Mao governed China the way he swam, insisting on policies that no one else had ever imagined, dangerous, risky policies like the Great Leap Forward, the people's communes, and the Cultural Revolution, all of which were designed to transform China. In June 1956, the most grandiose and daring of his political schemes—the Great Leap Forward and the Cultural Revolution—were still years away. The ten grand monuments to his rule, constructed to celebrate the first ten years of the Communist party's “liberation”—including the Great Hall of the People and the Museum of Revolutionary History—had yet to reach the drawing board. But it was in Wuhan, after Mao's first swim in the Yangtze, that I began to have an inkling of how extravagant Mao's ideas were.

I joined Mao for a meeting with the director of the Yangtze Valley Planning Office, a man named Lin Yishan, while we were in Wuhan, where I learned of his plan to build a huge dam along the middle reaches of the Yangtze. Listening to Lin's description and looking at the design for the dam, I was aghast, doubly so because Lin Yishan was a veteran revolutionary, not a scientist or an engineer. The project was a huge engineering feat designed to transform the whole Yangtze River valley. The undertaking would require extraordinary scientific know-how, and the results, it seemed to me, were unpredictable. But Mao was enthusiastic. “The Three Gorges will be gone in the future,” he said to me, referring to the most famous section of the Yangtze, with its high peaks and swiftly flowing currents, its breathtaking scenery that has been honored in painting and poetry for centuries, “and only a great reservoir will be left.”

That evening, after our visit with Lin, Mao composed a poem to celebrate his swims, the rivers, and the daring of men determined to change the world.

After swallowing some water at Changsha

I taste a Wuchang fish in the surf

and swim across the Yangtze River that winds ten thousand li.

I see the entire Chu sky.

Wind batters me, waves hit me—I don't care.

Better than walking lazily in the patio.

Today I have a lot of time.

Here on the river the Master said:

“Dying—going into the past—is like a river flowing.”

Winds flap the sail,

tortoise and snake are silent,

a great plan looms.

A bridge will fly over this moat dug by heaven

and be a road from north to south.

We will make a stone wall against the upper river to the west

and hold back steamy clouds and rain of Wu peaks.

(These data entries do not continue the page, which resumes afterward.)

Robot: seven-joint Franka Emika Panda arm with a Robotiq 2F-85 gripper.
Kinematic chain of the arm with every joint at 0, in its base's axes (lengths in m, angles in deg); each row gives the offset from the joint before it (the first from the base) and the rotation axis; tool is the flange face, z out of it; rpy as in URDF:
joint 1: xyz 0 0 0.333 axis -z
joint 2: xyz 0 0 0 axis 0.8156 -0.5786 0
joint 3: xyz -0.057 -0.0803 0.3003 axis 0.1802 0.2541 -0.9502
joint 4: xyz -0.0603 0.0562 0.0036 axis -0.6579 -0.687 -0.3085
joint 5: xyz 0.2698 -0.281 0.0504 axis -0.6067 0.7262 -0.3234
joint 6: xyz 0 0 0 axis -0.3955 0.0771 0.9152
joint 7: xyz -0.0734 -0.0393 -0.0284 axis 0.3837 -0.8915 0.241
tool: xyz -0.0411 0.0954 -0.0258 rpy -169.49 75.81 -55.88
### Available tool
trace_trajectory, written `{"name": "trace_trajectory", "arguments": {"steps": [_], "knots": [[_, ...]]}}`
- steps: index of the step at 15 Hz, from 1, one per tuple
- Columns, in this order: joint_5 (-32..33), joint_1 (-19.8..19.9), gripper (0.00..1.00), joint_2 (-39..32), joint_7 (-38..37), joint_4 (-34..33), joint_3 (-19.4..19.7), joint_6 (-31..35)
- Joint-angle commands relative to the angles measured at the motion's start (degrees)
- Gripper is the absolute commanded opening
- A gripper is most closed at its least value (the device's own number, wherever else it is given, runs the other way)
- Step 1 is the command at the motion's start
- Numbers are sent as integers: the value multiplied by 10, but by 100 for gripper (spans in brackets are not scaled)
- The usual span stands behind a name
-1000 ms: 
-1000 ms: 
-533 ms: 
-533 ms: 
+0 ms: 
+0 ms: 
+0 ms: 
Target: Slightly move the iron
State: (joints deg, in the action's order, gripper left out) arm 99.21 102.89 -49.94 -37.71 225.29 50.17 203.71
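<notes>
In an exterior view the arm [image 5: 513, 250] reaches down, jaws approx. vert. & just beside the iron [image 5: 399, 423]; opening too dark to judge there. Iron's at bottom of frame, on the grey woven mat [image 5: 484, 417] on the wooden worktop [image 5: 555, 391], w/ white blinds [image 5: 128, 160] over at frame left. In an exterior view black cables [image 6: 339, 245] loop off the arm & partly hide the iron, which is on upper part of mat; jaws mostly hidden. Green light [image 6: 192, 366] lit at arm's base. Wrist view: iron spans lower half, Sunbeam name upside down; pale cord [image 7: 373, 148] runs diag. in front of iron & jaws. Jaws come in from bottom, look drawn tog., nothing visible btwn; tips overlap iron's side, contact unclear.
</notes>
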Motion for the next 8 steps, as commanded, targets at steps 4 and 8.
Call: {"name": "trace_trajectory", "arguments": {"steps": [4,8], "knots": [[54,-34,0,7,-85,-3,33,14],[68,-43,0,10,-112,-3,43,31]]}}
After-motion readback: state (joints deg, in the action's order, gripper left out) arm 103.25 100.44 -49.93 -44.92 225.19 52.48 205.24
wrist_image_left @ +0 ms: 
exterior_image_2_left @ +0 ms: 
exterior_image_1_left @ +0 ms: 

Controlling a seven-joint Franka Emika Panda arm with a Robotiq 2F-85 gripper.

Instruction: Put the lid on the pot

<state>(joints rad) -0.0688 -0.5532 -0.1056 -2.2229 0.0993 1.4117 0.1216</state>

Over tall chasms will be a calm lake,

and if the goddess of these mountains is not dead

she will marvel at the changed world.

Nothing could stop Mao, not even the storm and waves from the central leadership in Beijing. Like Qin Shihuangdi, the founding father of imperial China, who had built the Great Wall, Mao too wanted a massive monument that would live for centuries after him. The dam to tame the mightiest and most famous of China's rivers was only one such project.

Scientists and engineers were later brought into the Yangtze River project. Knowing Mao's dream of a dam surely must have colored their recommendations. They ingratiated themselves with Mao by agreeing that the project was feasible. Truly conscientious scientists, I think, would not have acceded so easily. Later, honest scientists and engineers under the State Council and the Chinese People's Political Consultative Conference expressed their reservations, but the project was nonetheless approved, more than fifteen years after Mao's death, in April 1992.

Mao swam in the Yangtze for the next two days, emerging each time triumphant. After his third swim, he suddenly announced that we would return by train to Beijing immediately. It was already well into July. Because I was focused on the day-to-day safety of the Chairman and the internecine squabbling of his inner court, I had completely ignored the political battles that Mao was fighting even while he was away. I never asked what was happening, and I did not want to know. My responsibility was Mao health. My survival depended on keeping out of politics. I learned of the vast changes sweeping the country only through what Mao himself chose to tell me, from the party documents that passed my way, and from the reports that my friend Tian Jiaying, Mao's political secretary, provided me. With our return to the capital, my detachment would not be so simple.